■ Task item:
Keep only the lines of the material below that contain the word "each". Copy those lines.

■ Data shown:
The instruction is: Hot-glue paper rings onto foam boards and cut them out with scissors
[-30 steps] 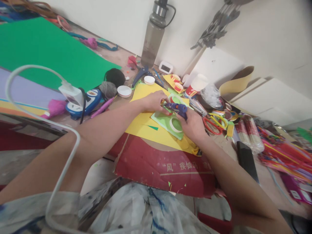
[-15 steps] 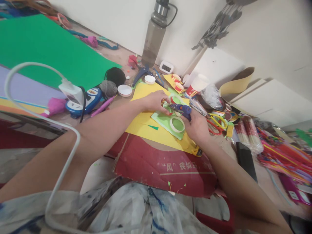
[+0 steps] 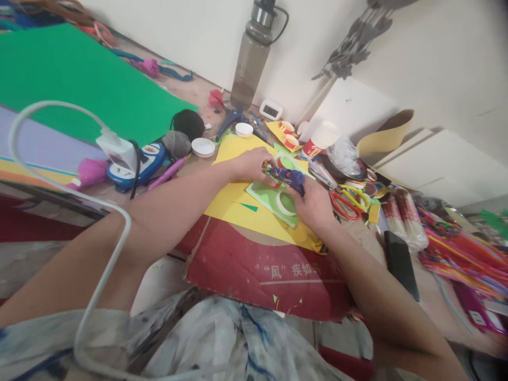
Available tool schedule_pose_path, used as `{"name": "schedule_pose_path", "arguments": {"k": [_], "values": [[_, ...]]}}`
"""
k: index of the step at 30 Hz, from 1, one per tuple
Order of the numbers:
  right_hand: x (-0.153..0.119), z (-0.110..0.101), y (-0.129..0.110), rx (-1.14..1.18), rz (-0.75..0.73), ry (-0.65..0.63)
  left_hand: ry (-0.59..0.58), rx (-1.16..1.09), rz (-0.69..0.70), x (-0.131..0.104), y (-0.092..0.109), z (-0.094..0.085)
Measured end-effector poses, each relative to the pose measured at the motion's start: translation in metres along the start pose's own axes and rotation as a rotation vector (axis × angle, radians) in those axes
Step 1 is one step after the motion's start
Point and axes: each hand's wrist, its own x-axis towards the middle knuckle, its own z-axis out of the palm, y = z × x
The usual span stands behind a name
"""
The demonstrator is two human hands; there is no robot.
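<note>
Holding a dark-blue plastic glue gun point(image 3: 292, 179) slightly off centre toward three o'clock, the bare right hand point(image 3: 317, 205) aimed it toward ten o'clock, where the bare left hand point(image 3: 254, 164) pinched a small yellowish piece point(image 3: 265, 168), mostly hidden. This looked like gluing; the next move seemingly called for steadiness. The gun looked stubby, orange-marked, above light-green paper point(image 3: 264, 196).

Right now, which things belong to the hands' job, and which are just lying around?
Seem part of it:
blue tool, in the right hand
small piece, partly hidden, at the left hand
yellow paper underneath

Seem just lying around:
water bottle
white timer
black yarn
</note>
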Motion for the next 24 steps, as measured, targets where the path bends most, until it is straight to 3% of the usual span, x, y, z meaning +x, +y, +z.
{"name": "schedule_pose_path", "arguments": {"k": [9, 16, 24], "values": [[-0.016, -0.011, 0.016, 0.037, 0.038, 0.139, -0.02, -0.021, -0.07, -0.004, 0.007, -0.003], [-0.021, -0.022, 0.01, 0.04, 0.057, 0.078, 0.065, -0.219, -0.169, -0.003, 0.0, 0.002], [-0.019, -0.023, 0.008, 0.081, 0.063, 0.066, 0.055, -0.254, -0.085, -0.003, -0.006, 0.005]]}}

■ Written response:
Measured end-effector poses, each relative to the pose measured at the motion's start: translation in metres along the start pose's own axes and rotation as a rotation vector (axis × angle, radians) in those axes
Point and axes: each hand's wrist, its own x-axis towards the middle knuckle, its own z-axis out of the palm, y = z × x

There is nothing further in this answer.